- Exercise aim -
Exclude the images and repeat all remaining entries exactly.

- Data for processing -
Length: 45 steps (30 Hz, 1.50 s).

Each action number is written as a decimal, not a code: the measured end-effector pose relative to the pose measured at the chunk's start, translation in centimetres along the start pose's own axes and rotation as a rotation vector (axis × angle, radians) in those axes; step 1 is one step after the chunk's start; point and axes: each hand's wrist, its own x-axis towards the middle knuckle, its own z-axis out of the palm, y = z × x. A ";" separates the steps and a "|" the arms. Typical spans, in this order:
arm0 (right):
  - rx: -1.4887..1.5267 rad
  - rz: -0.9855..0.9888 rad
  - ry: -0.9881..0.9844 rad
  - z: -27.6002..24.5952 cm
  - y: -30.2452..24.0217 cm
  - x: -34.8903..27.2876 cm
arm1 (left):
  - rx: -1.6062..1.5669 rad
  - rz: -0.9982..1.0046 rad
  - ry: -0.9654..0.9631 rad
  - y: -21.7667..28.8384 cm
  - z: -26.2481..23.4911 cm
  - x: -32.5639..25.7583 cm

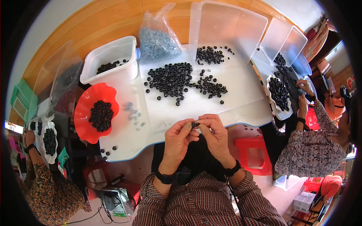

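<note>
A checked shirt (196, 199) fills the near side of my view. Past it, I observe the left hand (179, 137) and right hand (214, 137), thumbs and fingertips of both pinched on a small black part (195, 125) at the near edge of the table (241, 109). To the left I record a scalloped red dish (83, 113) holding black pieces. Farther, loose black beads (171, 79) lie heaped; at far left stands a white tub (126, 74).
</note>
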 end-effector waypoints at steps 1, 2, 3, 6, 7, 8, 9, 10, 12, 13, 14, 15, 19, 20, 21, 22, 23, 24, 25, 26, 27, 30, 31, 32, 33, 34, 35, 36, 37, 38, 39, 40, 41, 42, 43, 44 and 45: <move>-0.037 -0.035 -0.002 0.1 0.1 0.0 | -0.009 0.003 -0.008 0.0 0.0 0.0; -0.038 -0.035 -0.004 0.2 0.1 -0.1 | -0.010 0.004 -0.007 0.0 0.1 -0.1; -0.018 -0.021 0.001 0.3 0.1 -0.1 | -0.015 0.003 0.002 0.0 0.2 -0.1; 0.002 -0.005 0.005 0.6 -0.2 -0.2 | -0.028 0.005 0.020 0.1 0.2 -0.3; -0.001 -0.007 0.007 0.6 -0.3 0.0 | -0.035 0.010 0.022 0.2 0.3 -0.1; -0.001 -0.009 0.005 0.6 -0.2 0.2 | -0.036 0.013 0.021 0.2 0.4 0.0; -0.022 -0.020 0.001 0.5 0.0 0.4 | -0.030 0.013 0.030 0.3 0.4 0.2; -0.041 -0.026 -0.002 0.5 0.1 0.4 | -0.025 0.011 0.041 0.3 0.4 0.2; -0.044 -0.024 -0.001 0.6 -0.1 0.3 | -0.015 0.011 0.048 0.3 0.4 0.1; -0.047 -0.022 0.001 0.6 -0.1 0.3 | -0.004 0.012 0.054 0.3 0.4 0.1; -0.047 -0.022 -0.001 0.7 -0.1 0.3 | -0.005 0.013 0.055 0.3 0.4 0.1; -0.050 -0.027 0.002 0.7 -0.1 0.3 | -0.002 0.014 0.055 0.2 0.4 0.1; -0.104 -0.088 0.050 0.9 0.2 0.3 | 0.002 0.010 0.046 0.2 0.5 0.1; -0.104 -0.088 0.049 0.9 0.2 0.3 | 0.001 0.010 0.047 0.2 0.5 0.0; -0.138 -0.103 0.053 0.9 0.2 0.3 | 0.004 0.014 0.045 0.2 0.5 0.0; -0.171 -0.118 0.056 0.9 0.2 0.3 | 0.007 0.018 0.044 0.2 0.5 0.0; -0.171 -0.117 0.056 1.0 0.1 0.3 | 0.007 0.018 0.045 0.2 0.5 0.0; -0.183 -0.129 0.075 1.1 -0.1 0.3 | 0.012 0.020 0.050 0.1 0.5 0.0; -0.196 -0.142 0.094 1.2 -0.2 0.2 | 0.016 0.023 0.055 0.1 0.5 0.0; -0.196 -0.142 0.093 1.2 -0.1 0.2 | 0.016 0.023 0.056 0.2 0.5 -0.1; -0.193 -0.154 0.093 1.1 0.1 0.2 | 0.023 0.027 0.050 0.2 0.6 -0.1; -0.214 -0.178 0.091 1.1 0.1 0.2 | 0.051 0.032 0.057 0.2 0.6 -0.2; -0.236 -0.191 0.088 1.1 0.1 0.2 | 0.071 0.037 0.070 0.2 0.6 -0.2; -0.236 -0.191 0.087 1.1 0.0 0.3 | 0.071 0.037 0.070 0.2 0.6 -0.2; -0.249 -0.199 0.081 1.1 -0.1 0.3 | 0.091 0.041 0.078 0.3 0.6 -0.3; -0.263 -0.207 0.075 1.1 -0.1 0.4 | 0.110 0.045 0.087 0.2 0.6 -0.3; -0.264 -0.207 0.075 1.1 -0.1 0.4 | 0.109 0.044 0.087 0.2 0.5 -0.3; -0.275 -0.209 0.073 1.1 -0.2 0.4 | 0.128 0.054 0.087 0.2 0.5 -0.3; -0.284 -0.213 0.071 1.2 -0.2 0.4 | 0.148 0.066 0.088 0.2 0.5 -0.4; -0.283 -0.213 0.069 1.3 -0.2 0.4 | 0.148 0.067 0.090 0.3 0.5 -0.5; -0.309 -0.233 0.062 1.3 -0.3 0.5 | 0.164 0.072 0.107 0.4 0.6 -0.6; -0.338 -0.252 0.057 1.3 -0.3 0.5 | 0.179 0.074 0.122 0.5 0.6 -0.6; -0.339 -0.251 0.057 1.3 -0.3 0.5 | 0.179 0.073 0.123 0.5 0.6 -0.7; -0.369 -0.276 0.054 1.3 -0.4 0.5 | 0.190 0.076 0.120 0.5 0.6 -0.7; -0.398 -0.302 0.051 1.3 -0.4 0.6 | 0.202 0.080 0.117 0.5 0.5 -0.7; -0.398 -0.301 0.051 1.2 -0.4 0.6 | 0.202 0.080 0.117 0.6 0.5 -0.8; -0.408 -0.315 0.048 1.2 -0.3 0.6 | 0.230 0.089 0.113 0.6 0.5 -0.8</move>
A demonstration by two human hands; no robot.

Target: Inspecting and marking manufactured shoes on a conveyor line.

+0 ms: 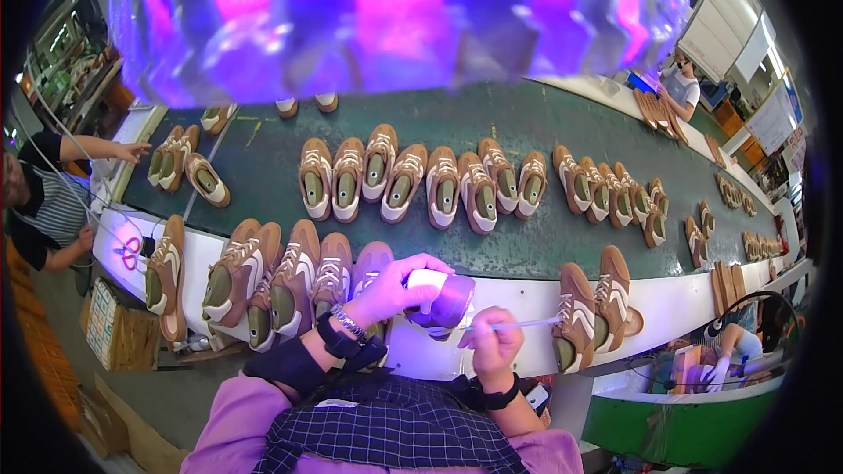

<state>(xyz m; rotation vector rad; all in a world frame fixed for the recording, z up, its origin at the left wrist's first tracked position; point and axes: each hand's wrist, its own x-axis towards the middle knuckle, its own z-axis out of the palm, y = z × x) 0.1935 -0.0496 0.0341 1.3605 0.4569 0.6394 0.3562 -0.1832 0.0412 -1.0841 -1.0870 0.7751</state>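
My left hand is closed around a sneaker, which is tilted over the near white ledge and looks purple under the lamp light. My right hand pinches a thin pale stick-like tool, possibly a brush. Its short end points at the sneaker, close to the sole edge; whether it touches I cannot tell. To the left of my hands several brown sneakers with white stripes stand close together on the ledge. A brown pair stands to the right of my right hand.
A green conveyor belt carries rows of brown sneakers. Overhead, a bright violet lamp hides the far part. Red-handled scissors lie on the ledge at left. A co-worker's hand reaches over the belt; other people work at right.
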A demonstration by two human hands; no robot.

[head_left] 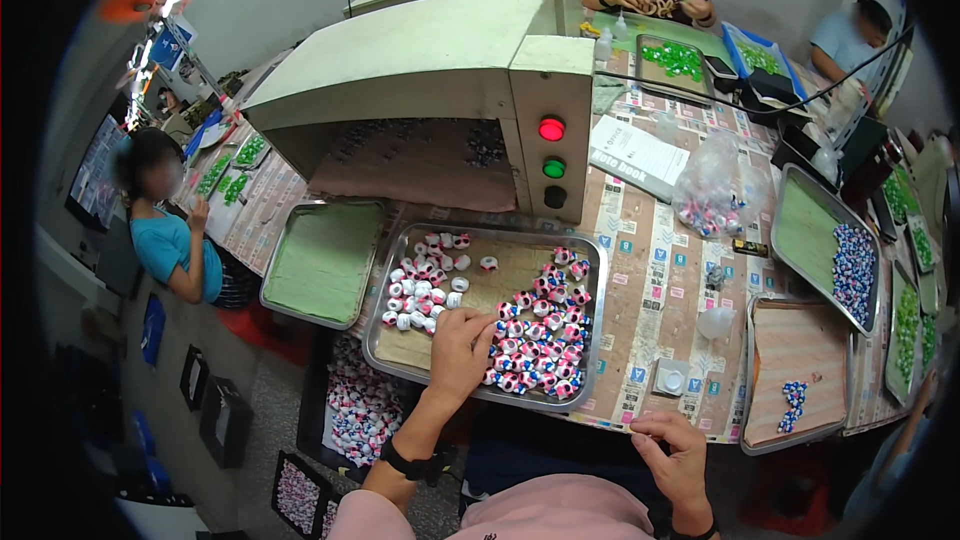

- Result of this task -
Length: 45 steps (30 Hz, 1.50 s).

Each action number is written as a decimal, not a code: the measured end-effector pose relative to the pose measured at the chunk's start, translation in centimetres along the start pose's own axes and rotation as a rotation vector (axis × angle, radians) in those axes; step 1 is one step after the chunk's start; point and axes: each hand's wrist, its own x-axis towards the middle knuckle, its own z-axis out of the palm, y = z × x. A ";" separates the steps and a "|" the arms. Typical spans, in this order:
arm0 (right):
  - rx: -1.4887..1.5267 rad
  - rz: -0.9855..0.9888 rad
  - ry: -0.9881..0.9844 rad
  - z: -27.6002..24.5952 cm
  - y: -30.2452..24.0217 cm
  - x: -34.8903..27.2876 cm
arm1 (left):
  - rx: -1.6062..1.5669 rad
  - rz: -0.9982..1.0046 rad
  - ry: -0.9654..0.9631 rad
  - y: -21.7667..28.8384 cm
  - z: -26.2481..23.4911 cm
  - x: -32.5639..25.7583 cm


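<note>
A checked shirt (196, 199) fills the near side of my view. Past it, I observe the left hand (179, 137) and right hand (214, 137), thumbs and fingertips of both pinched on a small black part (195, 125) at the near edge of the table (241, 109). To the left I record a scalloped red dish (83, 113) holding black pieces. Farther, loose black beads (171, 79) lie heaped; at far left stands a white tub (126, 74).
</note>
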 end-effector waypoints at steps 1, 2, 3, 6, 7, 8, 9, 10, 12, 13, 14, 15, 19, 20, 21, 22, 23, 24, 25, 26, 27, 30, 31, 32, 33, 34, 35, 36, 37, 38, 39, 40, 41, 42, 43, 44 and 45: <move>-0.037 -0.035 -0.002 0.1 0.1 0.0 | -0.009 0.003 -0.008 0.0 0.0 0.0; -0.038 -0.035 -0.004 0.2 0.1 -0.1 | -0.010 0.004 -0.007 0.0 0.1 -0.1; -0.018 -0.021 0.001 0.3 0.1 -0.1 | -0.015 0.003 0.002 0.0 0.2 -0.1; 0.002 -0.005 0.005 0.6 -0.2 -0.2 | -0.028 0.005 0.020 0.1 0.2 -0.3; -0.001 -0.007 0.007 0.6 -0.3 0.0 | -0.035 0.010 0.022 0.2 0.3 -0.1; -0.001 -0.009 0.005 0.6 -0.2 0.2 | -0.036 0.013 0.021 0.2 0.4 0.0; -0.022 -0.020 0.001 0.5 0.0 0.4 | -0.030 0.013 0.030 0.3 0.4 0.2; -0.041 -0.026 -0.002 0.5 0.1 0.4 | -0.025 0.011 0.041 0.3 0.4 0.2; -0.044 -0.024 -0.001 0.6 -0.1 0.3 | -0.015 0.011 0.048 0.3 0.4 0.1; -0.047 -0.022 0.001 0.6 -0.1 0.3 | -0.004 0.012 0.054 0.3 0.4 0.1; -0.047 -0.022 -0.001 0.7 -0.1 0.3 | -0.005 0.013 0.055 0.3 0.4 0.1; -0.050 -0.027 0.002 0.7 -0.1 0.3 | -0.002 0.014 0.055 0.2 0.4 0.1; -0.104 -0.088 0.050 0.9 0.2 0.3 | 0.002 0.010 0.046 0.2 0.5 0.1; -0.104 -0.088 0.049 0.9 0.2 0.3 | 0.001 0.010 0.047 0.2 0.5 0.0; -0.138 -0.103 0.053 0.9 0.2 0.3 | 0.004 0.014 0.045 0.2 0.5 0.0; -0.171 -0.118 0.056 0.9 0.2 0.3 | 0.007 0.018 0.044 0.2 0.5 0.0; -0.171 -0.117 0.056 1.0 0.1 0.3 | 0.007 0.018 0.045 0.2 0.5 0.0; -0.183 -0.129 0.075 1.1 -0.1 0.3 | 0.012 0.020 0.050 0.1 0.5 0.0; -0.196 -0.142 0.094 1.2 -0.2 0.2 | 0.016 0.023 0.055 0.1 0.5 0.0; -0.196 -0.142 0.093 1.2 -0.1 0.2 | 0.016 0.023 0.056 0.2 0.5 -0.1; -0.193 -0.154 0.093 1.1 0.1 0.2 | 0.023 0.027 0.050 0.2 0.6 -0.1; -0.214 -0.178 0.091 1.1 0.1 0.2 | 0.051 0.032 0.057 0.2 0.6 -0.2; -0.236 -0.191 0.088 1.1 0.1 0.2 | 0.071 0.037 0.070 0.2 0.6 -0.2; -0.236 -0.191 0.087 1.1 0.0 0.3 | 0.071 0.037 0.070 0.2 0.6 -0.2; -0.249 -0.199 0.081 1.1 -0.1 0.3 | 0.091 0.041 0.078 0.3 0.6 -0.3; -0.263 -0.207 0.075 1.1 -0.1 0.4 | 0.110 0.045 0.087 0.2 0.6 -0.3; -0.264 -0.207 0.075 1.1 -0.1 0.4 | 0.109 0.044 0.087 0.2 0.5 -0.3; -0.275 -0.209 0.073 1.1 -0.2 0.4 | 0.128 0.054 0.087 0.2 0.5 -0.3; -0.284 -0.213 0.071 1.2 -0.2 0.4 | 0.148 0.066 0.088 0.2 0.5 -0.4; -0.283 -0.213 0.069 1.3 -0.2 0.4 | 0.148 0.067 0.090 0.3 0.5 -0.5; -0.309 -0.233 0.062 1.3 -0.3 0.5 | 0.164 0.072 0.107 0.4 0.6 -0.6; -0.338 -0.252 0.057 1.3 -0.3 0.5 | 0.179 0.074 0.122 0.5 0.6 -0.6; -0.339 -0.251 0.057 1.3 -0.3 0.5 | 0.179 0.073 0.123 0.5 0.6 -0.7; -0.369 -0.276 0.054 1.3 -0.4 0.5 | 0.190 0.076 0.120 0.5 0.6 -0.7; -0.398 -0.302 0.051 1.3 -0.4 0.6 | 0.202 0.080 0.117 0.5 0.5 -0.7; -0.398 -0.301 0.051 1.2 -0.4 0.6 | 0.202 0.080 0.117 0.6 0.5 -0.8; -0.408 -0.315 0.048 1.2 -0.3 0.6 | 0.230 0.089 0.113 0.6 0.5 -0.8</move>
A demonstration by two human hands; no robot.

Target: Inspecting and marking manufactured shoes on a conveyor line.

+0 ms: 

<state>(xyz m; rotation vector rad; all in a world frame fixed for the recording, z up, its origin at the left wrist's first tracked position; point and axes: each hand's wrist, its own x-axis towards the middle knuckle, its own z-axis out of the palm, y = z × x) 0.1935 -0.0496 0.0341 1.3605 0.4569 0.6394 0.3562 -0.1832 0.0412 -1.0841 -1.0870 0.7751</state>
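My left hand is closed around a sneaker, which is tilted over the near white ledge and looks purple under the lamp light. My right hand pinches a thin pale stick-like tool, possibly a brush. Its short end points at the sneaker, close to the sole edge; whether it touches I cannot tell. To the left of my hands several brown sneakers with white stripes stand close together on the ledge. A brown pair stands to the right of my right hand.
A green conveyor belt carries rows of brown sneakers. Overhead, a bright violet lamp hides the far part. Red-handled scissors lie on the ledge at left. A co-worker's hand reaches over the belt; other people work at right.
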A demonstration by two human hands; no robot.

[head_left] 

No further answer is expected.